[SPARK-55031][SQL] Add vector avg/sum aggregation function expressions #54011

zhidongqu-db · 2026-01-27T20:07:05Z

What changes were proposed in this pull request?

This PR adds support for vector aggregation functions to Spark SQL, enabling element-wise sum and average computations across groups of vectors.

vector_sum(vectors) - Returns the element-wise sum of float vectors in a group. Each element in the result is the sum of the corresponding elements across all input vectors.
vector_avg(vectors) - Returns the element-wise average of float vectors in a group. Each element in the result is the arithmetic mean of the corresponding elements across all input vectors.

Key implementation details:

Type Safety: Functions accept only ARRAY for vectors. No implicit type casting is performed - passing ARRAY or ARRAY results in a DATATYPE_MISMATCH.UNEXPECTED_INPUT_TYPE error.
Dimension Validation: All vectors in a group must have the same dimension; throws VECTOR_DIMENSION_MISMATCH error if dimensions do not match.
NULL Handling: NULL vectors are skipped in aggregation. Non-NULL vectors containing NULL elements are also treated as NULL and skipped.
Edge Cases: Returns NULL if all values in the group are invalid. Returns an empty array [] if all input vectors are empty.
Compact Buffer Storage: Aggregate state uses BINARY format (dim * 4 bytes) instead of ARRAY for more efficient storage without null field overhead.

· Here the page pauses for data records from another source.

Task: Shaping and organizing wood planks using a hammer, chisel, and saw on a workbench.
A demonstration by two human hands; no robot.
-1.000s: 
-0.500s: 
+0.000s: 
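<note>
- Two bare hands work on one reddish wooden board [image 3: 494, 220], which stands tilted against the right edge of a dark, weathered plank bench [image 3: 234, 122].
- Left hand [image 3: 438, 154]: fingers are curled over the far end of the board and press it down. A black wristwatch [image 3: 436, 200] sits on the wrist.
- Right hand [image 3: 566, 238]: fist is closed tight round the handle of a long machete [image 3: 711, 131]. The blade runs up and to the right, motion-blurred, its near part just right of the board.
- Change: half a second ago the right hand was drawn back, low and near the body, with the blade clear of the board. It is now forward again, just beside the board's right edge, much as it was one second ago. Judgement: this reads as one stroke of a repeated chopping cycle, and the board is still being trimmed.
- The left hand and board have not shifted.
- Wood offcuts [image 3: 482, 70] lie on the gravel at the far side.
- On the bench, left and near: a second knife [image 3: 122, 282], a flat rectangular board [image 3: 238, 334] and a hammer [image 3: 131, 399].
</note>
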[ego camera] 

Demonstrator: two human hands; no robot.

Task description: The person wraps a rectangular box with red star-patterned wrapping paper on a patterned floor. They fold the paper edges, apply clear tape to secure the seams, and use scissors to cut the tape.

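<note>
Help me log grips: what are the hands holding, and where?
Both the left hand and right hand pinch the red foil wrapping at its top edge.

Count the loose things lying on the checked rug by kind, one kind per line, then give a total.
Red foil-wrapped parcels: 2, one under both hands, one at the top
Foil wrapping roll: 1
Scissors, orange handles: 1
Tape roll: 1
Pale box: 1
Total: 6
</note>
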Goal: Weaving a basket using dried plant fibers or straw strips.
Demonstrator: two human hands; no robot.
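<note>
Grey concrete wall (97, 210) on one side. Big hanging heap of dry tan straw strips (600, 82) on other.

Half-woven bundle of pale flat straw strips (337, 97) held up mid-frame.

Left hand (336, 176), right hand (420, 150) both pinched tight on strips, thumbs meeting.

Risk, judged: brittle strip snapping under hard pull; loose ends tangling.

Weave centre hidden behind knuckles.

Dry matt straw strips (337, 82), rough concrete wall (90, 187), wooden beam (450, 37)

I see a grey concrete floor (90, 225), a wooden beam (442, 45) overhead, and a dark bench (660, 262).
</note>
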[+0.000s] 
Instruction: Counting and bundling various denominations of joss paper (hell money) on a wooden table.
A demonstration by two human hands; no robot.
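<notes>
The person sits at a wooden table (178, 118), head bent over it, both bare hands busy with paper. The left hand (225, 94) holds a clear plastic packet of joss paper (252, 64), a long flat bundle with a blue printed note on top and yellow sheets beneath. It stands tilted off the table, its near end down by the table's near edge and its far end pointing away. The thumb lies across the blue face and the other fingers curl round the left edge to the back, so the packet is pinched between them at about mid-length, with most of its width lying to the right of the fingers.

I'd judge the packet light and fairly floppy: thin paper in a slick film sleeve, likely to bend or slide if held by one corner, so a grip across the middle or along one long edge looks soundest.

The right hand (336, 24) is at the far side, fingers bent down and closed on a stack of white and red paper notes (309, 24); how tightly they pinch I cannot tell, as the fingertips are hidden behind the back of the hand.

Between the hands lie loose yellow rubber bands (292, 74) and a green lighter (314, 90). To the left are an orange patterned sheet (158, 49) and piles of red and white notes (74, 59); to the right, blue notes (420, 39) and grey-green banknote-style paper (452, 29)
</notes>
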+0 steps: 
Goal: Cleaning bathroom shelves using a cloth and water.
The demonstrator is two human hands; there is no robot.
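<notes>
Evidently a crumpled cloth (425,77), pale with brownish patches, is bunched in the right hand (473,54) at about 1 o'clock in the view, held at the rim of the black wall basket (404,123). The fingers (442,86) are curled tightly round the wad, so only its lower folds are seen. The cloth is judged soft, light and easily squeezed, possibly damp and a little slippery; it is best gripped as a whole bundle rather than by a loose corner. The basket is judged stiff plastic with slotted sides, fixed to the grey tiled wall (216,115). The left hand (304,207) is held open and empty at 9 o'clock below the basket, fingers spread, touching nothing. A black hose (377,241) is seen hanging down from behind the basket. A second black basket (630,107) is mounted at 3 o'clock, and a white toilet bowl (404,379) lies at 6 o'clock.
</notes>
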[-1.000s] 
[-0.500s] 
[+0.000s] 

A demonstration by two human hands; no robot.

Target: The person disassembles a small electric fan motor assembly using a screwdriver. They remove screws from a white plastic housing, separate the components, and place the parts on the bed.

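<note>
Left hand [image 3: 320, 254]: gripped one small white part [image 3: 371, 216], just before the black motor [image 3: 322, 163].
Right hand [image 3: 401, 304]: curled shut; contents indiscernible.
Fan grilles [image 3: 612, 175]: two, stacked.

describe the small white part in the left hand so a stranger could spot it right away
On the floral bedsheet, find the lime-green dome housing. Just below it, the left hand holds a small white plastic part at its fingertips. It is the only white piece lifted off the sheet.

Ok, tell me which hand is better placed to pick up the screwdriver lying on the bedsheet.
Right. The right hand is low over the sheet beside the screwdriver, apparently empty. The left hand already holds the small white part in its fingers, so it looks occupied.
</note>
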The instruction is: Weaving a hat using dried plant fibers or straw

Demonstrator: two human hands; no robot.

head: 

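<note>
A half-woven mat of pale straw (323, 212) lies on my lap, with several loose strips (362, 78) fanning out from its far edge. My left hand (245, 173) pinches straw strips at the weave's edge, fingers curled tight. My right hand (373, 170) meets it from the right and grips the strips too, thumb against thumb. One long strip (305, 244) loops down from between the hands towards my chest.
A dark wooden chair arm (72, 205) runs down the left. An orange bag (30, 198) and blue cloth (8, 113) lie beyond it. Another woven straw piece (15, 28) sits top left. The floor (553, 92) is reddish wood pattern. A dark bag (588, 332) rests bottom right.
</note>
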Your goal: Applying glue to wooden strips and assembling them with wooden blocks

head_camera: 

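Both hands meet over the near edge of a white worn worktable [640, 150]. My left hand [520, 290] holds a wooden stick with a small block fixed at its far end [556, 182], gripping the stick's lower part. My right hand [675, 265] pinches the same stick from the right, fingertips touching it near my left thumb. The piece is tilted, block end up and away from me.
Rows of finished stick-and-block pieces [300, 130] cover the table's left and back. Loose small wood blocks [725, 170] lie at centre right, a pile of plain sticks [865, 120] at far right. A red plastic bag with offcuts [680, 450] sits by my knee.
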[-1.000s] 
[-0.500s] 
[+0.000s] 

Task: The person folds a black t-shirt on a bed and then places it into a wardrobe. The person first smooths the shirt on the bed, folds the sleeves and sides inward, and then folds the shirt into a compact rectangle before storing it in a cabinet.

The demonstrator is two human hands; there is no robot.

This PR only includes SQL language support; DataFrame API will be added in a separate PR.

Why are the changes needed?

Vector aggregation functions are fundamental operations for:

Clustering workloads: Computing cluster centroids by averaging member vectors
RAG applications: Aggregating embeddings across document chunks
Distributed ML: Gradient accumulation and combining pre-aggregated vectors across partitions
Recommendation systems: Computing user preference vectors from interaction history

These functions complement the vector distance/similarity functions and are commonly available in other systems (Snowflake's VECTOR_SUM/VECTOR_AVG, PostgreSQL pgvector's SUM/AVG over vectors).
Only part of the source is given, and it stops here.